Through an aggressive push in Washington, DC, to cut costs and improve operational efficiencies, the federal government’s listings of properties for sale could balloon from less than a hundred or so to include potentially thousands of properties – and also, reduce the government’s reliance on leased space.
The effort is already influencing how landlords and brokers make decisions affecting commercial real estate.
With pressure building to lower the national deficit, the government is moving into a cost-cutting mode, and excess real estate has become one of the targets of the budget ax. The federal government is already exploring ways to house federal employees more efficiently in less overall space while at the same time, creating a potential source of revenue from the divestiture of excess property.
Last week, the House subcommittee on Economic Development, Public Buildings & Emergency Management approved a bill (the Civilian Property Realignment Act) that calls for setting up a commission to identify real estate properties that would be put out for sale. Rep. Jeff Denham (R-CA), chairman of subcommittee, sponsored the bill with the full backing of the President, who has directed federal agencies to accelerate efforts to eliminate unneeded properties, setting a goal of saving $3 billion by the end of 2012.
The proposed commission would have a structure similar to the Defense Base Closure and Realignment Commission (BRAC) to help facilitate the sale of unused or unneeded government-owned real estate. This commission, whose membership will be approved by Congress, will determine which properties should be sold based on real estate fundamentals and pricing.
The same day that the White House announced its intention to push this bill, it also released a map showing some 14,000 federal properties that could be targeted for sale. Currently only 21 of them are for sale, according to federal government officials.
“These excess properties are just the tip of the iceberg,” said Jeffrey Zients, the Federal Chief Performance Officer and the Deputy Director for Management at the Office of Management and Budget and who is overseeing the Obama administration’s efforts to restructure the government. “There are many more opportunities to cut waste and save taxpayer dollars by downsizing the federal government’s footprint.”

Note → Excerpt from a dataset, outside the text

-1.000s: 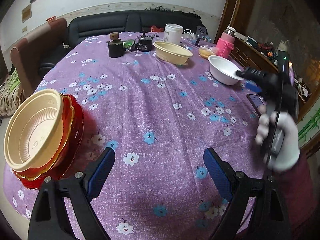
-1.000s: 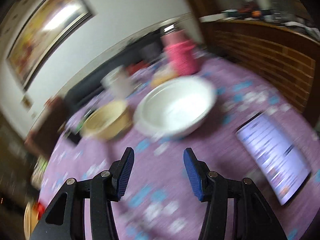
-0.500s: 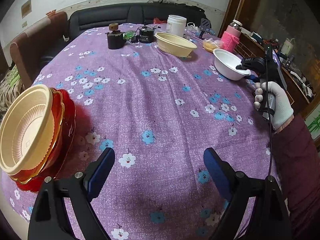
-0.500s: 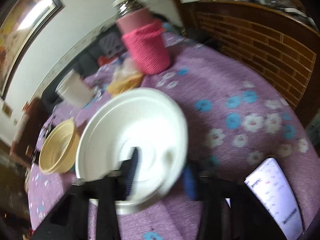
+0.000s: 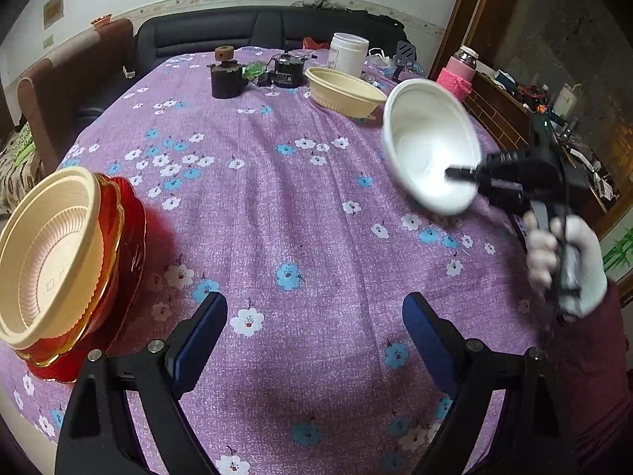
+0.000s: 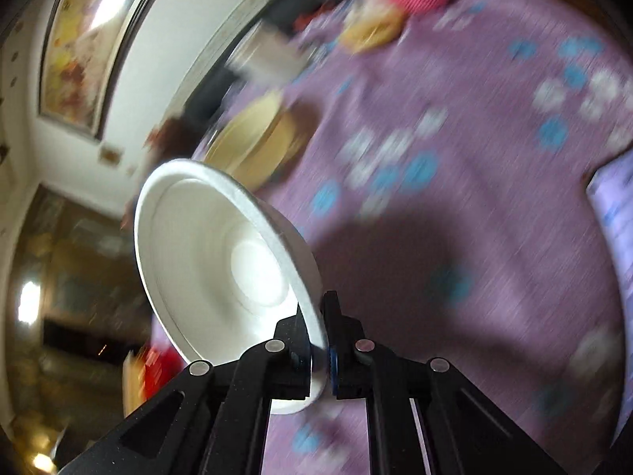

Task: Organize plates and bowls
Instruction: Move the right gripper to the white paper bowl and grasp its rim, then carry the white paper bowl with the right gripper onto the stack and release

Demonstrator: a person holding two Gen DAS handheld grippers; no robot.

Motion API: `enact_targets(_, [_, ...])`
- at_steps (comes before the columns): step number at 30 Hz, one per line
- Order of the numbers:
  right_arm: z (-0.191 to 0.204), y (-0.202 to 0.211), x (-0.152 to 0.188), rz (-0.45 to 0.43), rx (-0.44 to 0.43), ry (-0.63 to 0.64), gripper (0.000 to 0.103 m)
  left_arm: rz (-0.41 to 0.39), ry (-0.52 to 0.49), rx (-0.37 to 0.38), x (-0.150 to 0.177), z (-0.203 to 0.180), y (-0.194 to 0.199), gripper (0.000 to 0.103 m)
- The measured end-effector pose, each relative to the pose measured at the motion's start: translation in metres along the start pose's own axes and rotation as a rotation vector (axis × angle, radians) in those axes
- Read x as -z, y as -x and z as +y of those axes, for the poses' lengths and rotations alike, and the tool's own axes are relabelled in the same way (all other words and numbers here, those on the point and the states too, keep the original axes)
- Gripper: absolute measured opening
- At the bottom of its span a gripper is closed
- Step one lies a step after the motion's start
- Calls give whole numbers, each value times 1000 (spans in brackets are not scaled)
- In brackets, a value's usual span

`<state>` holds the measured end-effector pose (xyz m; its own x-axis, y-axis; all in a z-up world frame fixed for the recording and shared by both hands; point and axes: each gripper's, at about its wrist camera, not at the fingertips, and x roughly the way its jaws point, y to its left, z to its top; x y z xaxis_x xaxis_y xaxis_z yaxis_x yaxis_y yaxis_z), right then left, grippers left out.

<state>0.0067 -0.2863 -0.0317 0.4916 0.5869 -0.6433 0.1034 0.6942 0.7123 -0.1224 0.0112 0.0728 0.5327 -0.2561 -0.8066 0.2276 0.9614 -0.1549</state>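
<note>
White bowl point(image 5: 429, 150) aloft at 2 o'clock over the purple desk point(image 5: 277, 206), tipped on edge, rim pinched by right gripper point(image 6: 322, 350), one finger inside, one outside. Left gripper point(image 5: 314, 330) spread wide and holding nothing, low at 6 o'clock. Cream bowl point(image 5: 47, 253) nested on red plates point(image 5: 122, 229) at 9 o'clock. Second cream bowl point(image 5: 344, 89) resting at 12 o'clock, near a white jar point(image 5: 349, 55). Right-wrist view blurred.
</note>
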Motion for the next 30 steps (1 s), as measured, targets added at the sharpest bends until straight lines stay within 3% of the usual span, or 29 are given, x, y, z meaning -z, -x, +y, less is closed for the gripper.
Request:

The 14,000 properties identified are controlled or serviced by the U.S. General Services Administration (GSA). Several other federal agencies, however, have the authority to handle the disposition of their properties internally and not go through GSA. For example, the bill in its current form charges the commission with identifying which federal field offices are in close proximity to existing postal facilities, and identify where there are opportunities to combine the two separate locations into the postal facility.
The Economics of Real Estate Restructuring
Brian C. Sullivan, executive director, Federal Practice Group at Cushman & Wakefield in Washington, DC, says you can’t argue with Congress for trying to figure out ways to generate additional revenue and save money.
“The sale of federal assets is a two-bagger,” Sullivan said. “It generates the sale proceeds and then puts the asset back on the local jurisdiction’s payroll.”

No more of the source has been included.